Your objective »
The data below is to be repeated in full, exactly as given.

-=-=-

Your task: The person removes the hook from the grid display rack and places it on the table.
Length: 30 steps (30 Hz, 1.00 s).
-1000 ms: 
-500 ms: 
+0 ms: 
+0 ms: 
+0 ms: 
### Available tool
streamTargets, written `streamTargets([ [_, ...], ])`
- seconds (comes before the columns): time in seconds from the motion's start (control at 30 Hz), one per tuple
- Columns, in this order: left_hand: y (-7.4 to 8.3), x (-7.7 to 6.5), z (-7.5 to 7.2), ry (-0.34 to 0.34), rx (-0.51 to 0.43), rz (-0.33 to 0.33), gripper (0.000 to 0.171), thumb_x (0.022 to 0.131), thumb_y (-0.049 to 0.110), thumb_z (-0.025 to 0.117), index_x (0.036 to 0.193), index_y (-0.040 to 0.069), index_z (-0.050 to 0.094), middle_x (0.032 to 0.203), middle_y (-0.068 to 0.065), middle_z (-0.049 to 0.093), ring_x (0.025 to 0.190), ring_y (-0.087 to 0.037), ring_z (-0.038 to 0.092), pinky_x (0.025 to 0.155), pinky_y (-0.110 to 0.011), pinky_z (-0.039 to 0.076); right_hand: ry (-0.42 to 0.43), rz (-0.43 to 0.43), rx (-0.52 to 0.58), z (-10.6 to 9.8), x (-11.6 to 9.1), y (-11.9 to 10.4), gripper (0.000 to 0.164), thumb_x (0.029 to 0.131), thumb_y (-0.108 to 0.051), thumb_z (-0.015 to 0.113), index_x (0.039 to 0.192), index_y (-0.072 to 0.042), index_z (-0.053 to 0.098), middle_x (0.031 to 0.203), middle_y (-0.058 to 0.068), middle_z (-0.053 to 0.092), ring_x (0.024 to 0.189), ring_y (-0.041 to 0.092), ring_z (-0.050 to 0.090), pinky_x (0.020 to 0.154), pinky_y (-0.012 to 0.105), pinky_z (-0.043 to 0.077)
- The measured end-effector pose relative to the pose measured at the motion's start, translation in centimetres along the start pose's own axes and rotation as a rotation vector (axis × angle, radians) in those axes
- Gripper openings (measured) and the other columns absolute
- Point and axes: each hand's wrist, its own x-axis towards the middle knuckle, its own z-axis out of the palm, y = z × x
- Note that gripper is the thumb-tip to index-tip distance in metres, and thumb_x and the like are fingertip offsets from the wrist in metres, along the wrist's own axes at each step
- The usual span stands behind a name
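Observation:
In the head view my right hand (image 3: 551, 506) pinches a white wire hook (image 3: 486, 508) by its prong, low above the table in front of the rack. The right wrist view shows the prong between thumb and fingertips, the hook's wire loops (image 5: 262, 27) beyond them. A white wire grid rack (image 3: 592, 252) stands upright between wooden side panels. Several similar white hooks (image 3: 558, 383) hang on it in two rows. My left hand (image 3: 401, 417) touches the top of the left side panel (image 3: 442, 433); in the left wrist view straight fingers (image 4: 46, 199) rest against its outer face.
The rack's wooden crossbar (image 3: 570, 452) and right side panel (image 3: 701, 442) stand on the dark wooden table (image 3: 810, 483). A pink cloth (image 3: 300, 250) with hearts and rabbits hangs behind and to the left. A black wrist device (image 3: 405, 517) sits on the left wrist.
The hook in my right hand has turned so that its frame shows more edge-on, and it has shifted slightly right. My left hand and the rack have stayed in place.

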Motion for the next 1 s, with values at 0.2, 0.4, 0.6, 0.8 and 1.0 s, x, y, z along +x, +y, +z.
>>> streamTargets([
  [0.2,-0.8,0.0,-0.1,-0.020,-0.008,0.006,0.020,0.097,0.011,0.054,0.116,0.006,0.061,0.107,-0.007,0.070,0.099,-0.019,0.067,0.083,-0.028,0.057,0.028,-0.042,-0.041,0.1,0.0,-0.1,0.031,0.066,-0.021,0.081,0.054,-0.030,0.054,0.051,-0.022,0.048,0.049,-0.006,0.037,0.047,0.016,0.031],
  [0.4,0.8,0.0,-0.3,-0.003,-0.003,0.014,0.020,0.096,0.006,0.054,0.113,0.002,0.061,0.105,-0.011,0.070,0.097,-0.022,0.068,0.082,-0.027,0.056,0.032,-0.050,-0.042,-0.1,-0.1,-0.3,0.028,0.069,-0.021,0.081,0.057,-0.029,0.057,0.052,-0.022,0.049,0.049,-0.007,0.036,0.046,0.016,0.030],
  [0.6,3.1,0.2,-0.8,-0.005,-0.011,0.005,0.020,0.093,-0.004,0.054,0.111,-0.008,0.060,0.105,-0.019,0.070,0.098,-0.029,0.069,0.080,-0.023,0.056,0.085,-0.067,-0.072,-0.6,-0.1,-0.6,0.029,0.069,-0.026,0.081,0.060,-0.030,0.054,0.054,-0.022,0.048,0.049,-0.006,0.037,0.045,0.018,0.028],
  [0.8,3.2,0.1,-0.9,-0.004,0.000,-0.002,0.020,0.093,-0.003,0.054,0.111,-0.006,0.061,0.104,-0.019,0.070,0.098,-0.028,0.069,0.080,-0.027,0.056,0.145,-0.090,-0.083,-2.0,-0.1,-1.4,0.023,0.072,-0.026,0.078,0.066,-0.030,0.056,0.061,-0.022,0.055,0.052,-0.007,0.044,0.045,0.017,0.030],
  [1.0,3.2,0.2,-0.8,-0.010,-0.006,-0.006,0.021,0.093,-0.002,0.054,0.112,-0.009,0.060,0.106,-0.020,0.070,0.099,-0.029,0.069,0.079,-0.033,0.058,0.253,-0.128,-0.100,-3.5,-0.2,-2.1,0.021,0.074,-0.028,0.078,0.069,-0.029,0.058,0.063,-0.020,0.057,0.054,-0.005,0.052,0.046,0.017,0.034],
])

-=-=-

Problem solution »
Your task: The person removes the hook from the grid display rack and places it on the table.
Length: 30 steps (30 Hz, 1.00 s).
-1000 ms: 
-500 ms: 
+0 ms: 
+0 ms: 
+0 ms: 
### Available tool
streamTargets, written `streamTargets([ [_, ...], ])`
- seconds (comes before the columns): time in seconds from the motion's start (control at 30 Hz), one per tuple
- Columns, in this order: left_hand: y (-7.4 to 8.3), x (-7.7 to 6.5), z (-7.5 to 7.2), ry (-0.34 to 0.34), rx (-0.51 to 0.43), rz (-0.33 to 0.33), gripper (0.000 to 0.171), thumb_x (0.022 to 0.131), thumb_y (-0.049 to 0.110), thumb_z (-0.025 to 0.117), index_x (0.036 to 0.193), index_y (-0.040 to 0.069), index_z (-0.050 to 0.094), middle_x (0.032 to 0.203), middle_y (-0.068 to 0.065), middle_z (-0.049 to 0.093), ring_x (0.025 to 0.190), ring_y (-0.087 to 0.037), ring_z (-0.038 to 0.092), pinky_x (0.025 to 0.155), pinky_y (-0.110 to 0.011), pinky_z (-0.039 to 0.076); right_hand: ry (-0.42 to 0.43), rz (-0.43 to 0.43), rx (-0.52 to 0.58), z (-10.6 to 9.8), x (-11.6 to 9.1), y (-11.9 to 10.4), gripper (0.000 to 0.164), thumb_x (0.029 to 0.131), thumb_y (-0.108 to 0.051), thumb_z (-0.015 to 0.113), index_x (0.039 to 0.192), index_y (-0.072 to 0.042), index_z (-0.053 to 0.098), middle_x (0.031 to 0.203), middle_y (-0.058 to 0.068), middle_z (-0.053 to 0.092), ring_x (0.024 to 0.189), ring_y (-0.041 to 0.092), ring_z (-0.050 to 0.090), pinky_x (0.020 to 0.154), pinky_y (-0.012 to 0.105), pinky_z (-0.043 to 0.077)
- The measured end-effector pose relative to the pose measured at the motion's start, translation in centimetres along the start pose's own axes and rotation as a rotation vector (axis × angle, radians) in those axes
- Gripper openings (measured) and the other columns absolute
- Point and axes: each hand's wrist, its own x-axis towards the middle knuckle, its own z-axis out of the palm, y = z × x
- Note that gripper is the thumb-tip to index-tip distance in metres, and thumb_x and the like are fingertip offsets from the wrist in metres, along the wrist's own axes at each step
- The usual span stands behind a name
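Observation:
In the head view my right hand (image 3: 551, 506) pinches a white wire hook (image 3: 486, 508) by its prong, low above the table in front of the rack. The right wrist view shows the prong between thumb and fingertips, the hook's wire loops (image 5: 262, 27) beyond them. A white wire grid rack (image 3: 592, 252) stands upright between wooden side panels. Several similar white hooks (image 3: 558, 383) hang on it in two rows. My left hand (image 3: 401, 417) touches the top of the left side panel (image 3: 442, 433); in the left wrist view straight fingers (image 4: 46, 199) rest against its outer face.
The rack's wooden crossbar (image 3: 570, 452) and right side panel (image 3: 701, 442) stand on the dark wooden table (image 3: 810, 483). A pink cloth (image 3: 300, 250) with hearts and rabbits hangs behind and to the left. A black wrist device (image 3: 405, 517) sits on the left wrist.
The hook in my right hand has turned so that its frame shows more edge-on, and it has shifted slightly right. My left hand and the rack have stayed in place.
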
Motion for the next 1 s, with values at 0.2, 0.4, 0.6, 0.8 and 1.0 s, x, y, z along +x, +y, +z.
>>> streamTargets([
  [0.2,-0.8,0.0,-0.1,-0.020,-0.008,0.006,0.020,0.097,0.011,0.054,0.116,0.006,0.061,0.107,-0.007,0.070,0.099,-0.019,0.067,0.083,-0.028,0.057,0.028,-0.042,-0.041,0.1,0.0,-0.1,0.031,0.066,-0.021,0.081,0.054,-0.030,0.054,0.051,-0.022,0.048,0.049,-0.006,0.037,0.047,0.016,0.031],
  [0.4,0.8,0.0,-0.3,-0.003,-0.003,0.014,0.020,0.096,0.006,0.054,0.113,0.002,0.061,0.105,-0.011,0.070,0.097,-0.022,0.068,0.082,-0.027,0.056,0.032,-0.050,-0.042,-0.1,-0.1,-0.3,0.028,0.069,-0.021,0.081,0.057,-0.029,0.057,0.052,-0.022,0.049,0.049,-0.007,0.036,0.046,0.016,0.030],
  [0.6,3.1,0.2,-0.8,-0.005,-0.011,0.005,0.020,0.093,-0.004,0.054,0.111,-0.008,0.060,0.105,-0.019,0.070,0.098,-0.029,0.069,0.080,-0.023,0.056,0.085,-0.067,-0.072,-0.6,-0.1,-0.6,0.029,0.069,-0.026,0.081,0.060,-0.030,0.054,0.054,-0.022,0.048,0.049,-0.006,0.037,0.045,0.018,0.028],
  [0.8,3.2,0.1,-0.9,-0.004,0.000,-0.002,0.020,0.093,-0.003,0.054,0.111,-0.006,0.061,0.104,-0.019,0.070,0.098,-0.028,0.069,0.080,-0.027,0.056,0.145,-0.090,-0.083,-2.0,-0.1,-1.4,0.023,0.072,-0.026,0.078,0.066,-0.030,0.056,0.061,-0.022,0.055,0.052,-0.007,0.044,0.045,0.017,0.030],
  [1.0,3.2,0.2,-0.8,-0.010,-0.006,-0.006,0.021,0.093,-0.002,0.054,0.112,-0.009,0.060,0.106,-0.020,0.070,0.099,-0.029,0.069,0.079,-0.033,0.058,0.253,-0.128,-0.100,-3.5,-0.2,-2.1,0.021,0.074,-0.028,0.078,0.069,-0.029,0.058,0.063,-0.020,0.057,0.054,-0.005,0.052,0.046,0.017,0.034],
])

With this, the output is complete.